▸ **DATA EXCERPT**:
--

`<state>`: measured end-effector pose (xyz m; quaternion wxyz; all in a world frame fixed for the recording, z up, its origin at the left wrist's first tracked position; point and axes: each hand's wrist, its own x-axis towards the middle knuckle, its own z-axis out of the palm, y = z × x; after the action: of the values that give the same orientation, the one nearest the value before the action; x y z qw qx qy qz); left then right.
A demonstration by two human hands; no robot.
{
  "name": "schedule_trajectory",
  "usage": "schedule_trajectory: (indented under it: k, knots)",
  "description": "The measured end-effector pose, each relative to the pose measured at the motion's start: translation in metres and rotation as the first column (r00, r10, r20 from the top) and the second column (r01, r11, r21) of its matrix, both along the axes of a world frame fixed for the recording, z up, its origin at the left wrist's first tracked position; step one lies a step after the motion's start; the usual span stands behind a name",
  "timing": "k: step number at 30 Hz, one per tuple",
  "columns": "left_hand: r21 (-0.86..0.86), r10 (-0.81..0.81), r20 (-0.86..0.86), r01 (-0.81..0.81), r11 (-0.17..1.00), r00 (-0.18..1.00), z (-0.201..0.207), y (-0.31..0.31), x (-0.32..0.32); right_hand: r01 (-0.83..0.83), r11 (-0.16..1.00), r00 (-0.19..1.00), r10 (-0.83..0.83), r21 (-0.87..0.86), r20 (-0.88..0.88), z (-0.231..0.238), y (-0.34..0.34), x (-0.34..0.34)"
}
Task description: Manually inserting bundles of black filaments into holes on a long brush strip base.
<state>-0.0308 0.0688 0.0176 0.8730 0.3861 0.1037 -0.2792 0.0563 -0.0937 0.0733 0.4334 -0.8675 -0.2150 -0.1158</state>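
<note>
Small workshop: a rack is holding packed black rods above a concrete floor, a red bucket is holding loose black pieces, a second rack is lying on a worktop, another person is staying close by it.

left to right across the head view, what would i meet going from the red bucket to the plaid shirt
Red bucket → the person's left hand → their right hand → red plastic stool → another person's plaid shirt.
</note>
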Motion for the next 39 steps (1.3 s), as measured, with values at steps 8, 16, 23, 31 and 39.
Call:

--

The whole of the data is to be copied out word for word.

▸ **THE COMPLETED TASK**:
`<state>`: measured end-effector pose (xyz m; quaternion wxyz; all in a world frame fixed for the recording, z up, its origin at the left wrist's first tracked position; point and axes: each hand's wrist, its own x-axis towards the middle knuckle, its own z-axis out of the palm, y = z × x; after the action: of the values that give the same orientation, the one nearest the value before the action; x y z qw qx qy qz); left then right.
A demonstration by two human hands; no robot.
{
  "name": "schedule_trajectory",
  "usage": "schedule_trajectory: (indented under it: k, knots)",
  "description": "The measured end-effector pose, each relative to the pose measured at the motion's start: translation in metres and rotation as the first column (r00, r10, r20 from the top) and the second column (r01, r11, r21) of its matrix, both along the axes of a world frame fixed for the recording, z up, its origin at the left wrist's first tracked position; step one lies a step after the motion's start; the usual span stands behind a name",
  "timing": "k: step number at 30 Hz, one per tuple",
  "columns": "left_hand: r21 (-0.86..0.86), r10 (-0.81..0.81), r20 (-0.86..0.86), r01 (-0.81..0.81), r11 (-0.17..1.00), r00 (-0.18..1.00), z (-0.201..0.207), y (-0.31..0.31), x (-0.32..0.32); right_hand: r01 (-0.83..0.83), r11 (-0.16..1.00), r00 (-0.19..1.00), r10 (-0.83..0.83), r21 (-0.87..0.86), r20 (-0.88..0.88), z (-0.231..0.238), y (-0.34..0.34), x (-0.34..0.34)"
}
Task description: Manually inserting bundles of black filaments into holes on a long brush strip base.
<state>-0.0308 0.0688 0.0176 0.8730 0.3861 0.1037 -0.2792 0.0563 -0.0937 0.0733 0.4334 -0.8675 -0.2150 -0.1158</state>
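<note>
Small workshop: a rack is holding packed black rods above a concrete floor, a red bucket is holding loose black pieces, a second rack is lying on a worktop, another person is staying close by it.

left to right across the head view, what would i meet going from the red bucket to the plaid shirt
Red bucket → the person's left hand → their right hand → red plastic stool → another person's plaid shirt.
</note>
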Motion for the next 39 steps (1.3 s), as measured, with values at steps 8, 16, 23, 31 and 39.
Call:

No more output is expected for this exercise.